All last week we had breathless and wrong reporting from the High Court in the John Banks case, then on Friday afternoon Kim Dotcom got shot out of court on his conspiracy theories, and the suppression of the evidence against him was lifted.
3News covered it, Fairfax covered it, Larry Williams climbed in NewstalkZB on Friday night and even Radio New Zealand had extensive coverage.
FBI evidence against Kim Dotcom says his companies made more than $200 million over five years from his Megaupload website, and that he was aware of the site’s copyright infringement.
It shows his co-accused were concerned that if the authorities started investigating the website, the internet entrepreneur would take all the company’s money and go into hiding.
The High Court in Auckland on Friday lifted suppression on the summary of evidence the FBI has gathered since 2010 against Mr Dotcom, as the New Zealand courts consider the United States’ attempts to extradite him and three co-accused. The internet businessman’s lawyers had applied for suppression to continue.
The United States is seeking the extradition of Mr Dotcom and three other men accused of copyright infringement and money-laundering charges relating to the now-defunct Megaupload website.
The summary includes email and Skype discussions involving the four accused.
It details payments of up to $205 million moving from Megaupload users to the company’s accounts from which Mr Dotcom was able to distribute money.
It also shows Mr Dotcom talking about wanting to stay under the radar, and downplay the success of the site to the media.
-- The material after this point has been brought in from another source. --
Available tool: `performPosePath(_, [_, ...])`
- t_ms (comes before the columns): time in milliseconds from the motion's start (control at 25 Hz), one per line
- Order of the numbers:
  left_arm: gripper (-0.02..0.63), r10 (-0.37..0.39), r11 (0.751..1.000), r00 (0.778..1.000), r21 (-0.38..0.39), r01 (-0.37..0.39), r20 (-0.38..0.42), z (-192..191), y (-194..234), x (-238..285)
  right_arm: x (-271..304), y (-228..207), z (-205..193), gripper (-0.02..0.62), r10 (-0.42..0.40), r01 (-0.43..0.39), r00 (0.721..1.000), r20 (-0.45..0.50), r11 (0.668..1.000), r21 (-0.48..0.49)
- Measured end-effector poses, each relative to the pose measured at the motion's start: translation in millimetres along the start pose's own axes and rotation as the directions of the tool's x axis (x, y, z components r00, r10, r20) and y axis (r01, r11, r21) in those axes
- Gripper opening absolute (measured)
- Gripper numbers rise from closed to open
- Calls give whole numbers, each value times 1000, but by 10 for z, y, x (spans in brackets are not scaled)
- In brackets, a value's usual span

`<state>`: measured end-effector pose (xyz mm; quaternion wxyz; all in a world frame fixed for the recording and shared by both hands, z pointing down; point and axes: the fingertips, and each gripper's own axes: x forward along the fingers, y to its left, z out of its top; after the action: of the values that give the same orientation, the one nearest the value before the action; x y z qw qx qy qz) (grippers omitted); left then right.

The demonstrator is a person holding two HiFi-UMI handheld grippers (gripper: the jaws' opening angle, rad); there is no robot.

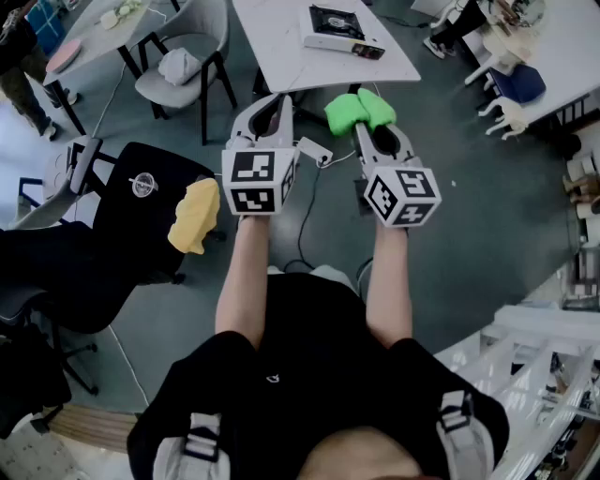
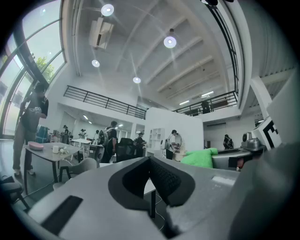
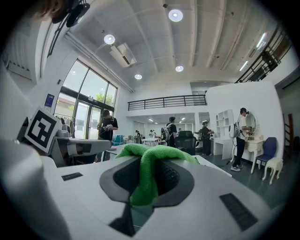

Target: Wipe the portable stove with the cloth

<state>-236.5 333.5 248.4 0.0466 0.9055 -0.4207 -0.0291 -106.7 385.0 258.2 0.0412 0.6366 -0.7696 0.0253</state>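
Both tools are held up over the grey floor [image 1: 469,169], well away from the desk. The left tool [image 1: 274,105] is pressed together with nothing in it. The right tool [image 1: 373,129] is squeezed tight on the green cloth [image 1: 354,111], which looks soft and fuzzy and bunches up in a lump. Farther off, the flat, boxy stove [image 1: 339,28] sits by the right edge of the smooth white desk [image 1: 277,42]. I think it is best to step close first, then rub the stove's top with a loose part of the cloth.
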Motion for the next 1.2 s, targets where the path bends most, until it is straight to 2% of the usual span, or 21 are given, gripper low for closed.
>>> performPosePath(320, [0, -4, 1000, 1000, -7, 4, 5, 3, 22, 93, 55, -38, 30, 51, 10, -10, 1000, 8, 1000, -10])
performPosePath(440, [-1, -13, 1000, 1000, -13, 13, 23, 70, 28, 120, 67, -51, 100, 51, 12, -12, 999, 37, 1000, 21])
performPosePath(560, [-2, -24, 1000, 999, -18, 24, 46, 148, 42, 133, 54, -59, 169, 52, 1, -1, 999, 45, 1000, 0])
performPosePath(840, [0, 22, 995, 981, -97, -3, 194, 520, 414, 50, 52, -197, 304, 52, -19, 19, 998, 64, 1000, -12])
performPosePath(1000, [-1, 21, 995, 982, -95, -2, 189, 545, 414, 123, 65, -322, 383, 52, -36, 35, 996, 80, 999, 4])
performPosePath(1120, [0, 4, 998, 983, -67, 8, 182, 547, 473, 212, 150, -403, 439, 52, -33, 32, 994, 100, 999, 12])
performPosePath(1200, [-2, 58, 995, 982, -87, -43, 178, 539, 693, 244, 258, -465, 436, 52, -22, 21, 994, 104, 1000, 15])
The evidence includes a Skype conversation in March 2009, where Mr Dotcom talked to his chief technological officer and co-accused Mathias Ortmann about how they should prepare for lawsuits should they happen.
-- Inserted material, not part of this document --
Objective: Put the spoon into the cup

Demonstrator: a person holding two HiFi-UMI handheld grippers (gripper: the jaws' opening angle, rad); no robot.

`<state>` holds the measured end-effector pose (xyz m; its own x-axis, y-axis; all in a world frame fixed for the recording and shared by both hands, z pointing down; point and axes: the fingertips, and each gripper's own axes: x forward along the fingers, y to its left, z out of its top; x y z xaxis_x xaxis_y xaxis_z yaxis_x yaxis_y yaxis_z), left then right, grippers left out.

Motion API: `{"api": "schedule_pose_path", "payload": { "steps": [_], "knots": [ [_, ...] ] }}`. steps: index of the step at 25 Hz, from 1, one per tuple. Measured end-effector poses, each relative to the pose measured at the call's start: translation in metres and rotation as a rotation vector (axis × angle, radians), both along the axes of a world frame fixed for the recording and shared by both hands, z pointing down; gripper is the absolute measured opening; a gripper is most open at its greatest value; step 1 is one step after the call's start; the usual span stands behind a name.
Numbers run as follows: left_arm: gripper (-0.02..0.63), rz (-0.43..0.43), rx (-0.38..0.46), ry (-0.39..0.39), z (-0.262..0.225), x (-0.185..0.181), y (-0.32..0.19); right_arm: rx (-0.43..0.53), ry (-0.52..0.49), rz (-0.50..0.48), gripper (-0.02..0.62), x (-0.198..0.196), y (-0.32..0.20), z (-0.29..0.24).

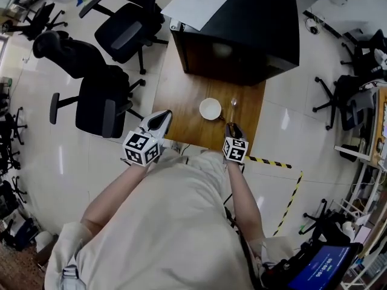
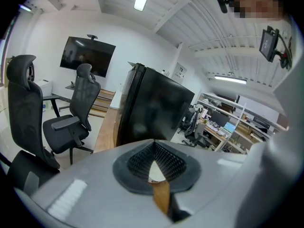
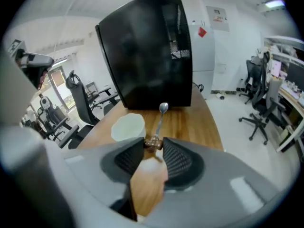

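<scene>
No legible txt anywhere

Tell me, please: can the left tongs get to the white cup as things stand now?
Probably yes. Only bare wooden table lies between the left tongs and the cup; the spoon, held in the right tongs, is on the cup's far side.

The right gripper pinches the spoon beside the cup.
</scene>
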<state>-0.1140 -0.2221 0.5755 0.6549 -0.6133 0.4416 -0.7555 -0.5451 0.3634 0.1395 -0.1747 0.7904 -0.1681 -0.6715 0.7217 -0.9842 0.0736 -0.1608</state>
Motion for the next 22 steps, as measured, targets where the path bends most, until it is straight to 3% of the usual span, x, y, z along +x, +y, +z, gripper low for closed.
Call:
{"api": "schedule_pose_path", "payload": {
  "steps": [8, 22],
  "knots": [
    [-0.018, 0.015, 0.007, 0.017, -0.002, -0.002, 0.002, 0.023, 0.001, -0.104, 0.126, -0.035, 0.002, -0.021],
    [-0.021, 0.019, 0.015, 0.037, -0.003, -0.004, 0.006, -0.060, -0.008, -0.208, 0.126, -0.058, 0.004, -0.007]
  ]
}}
Mr Dotcom suggested hiring an in-house attorney to prepare them for anything.
The summary says that in three conversations during 2007 and 2008 between Mr Ortmann and programmer Bram Van der Kolk, the latter refers to the pair as pirates.
In each conversation, Mr Ortmann tells Mr Van der Kolk that is not the case, that they are service providers. At one point, he says that is providing a service to pirates and in another instance says they are evil. Mr Van der Kolk says a service provider is what they are legally but they know better.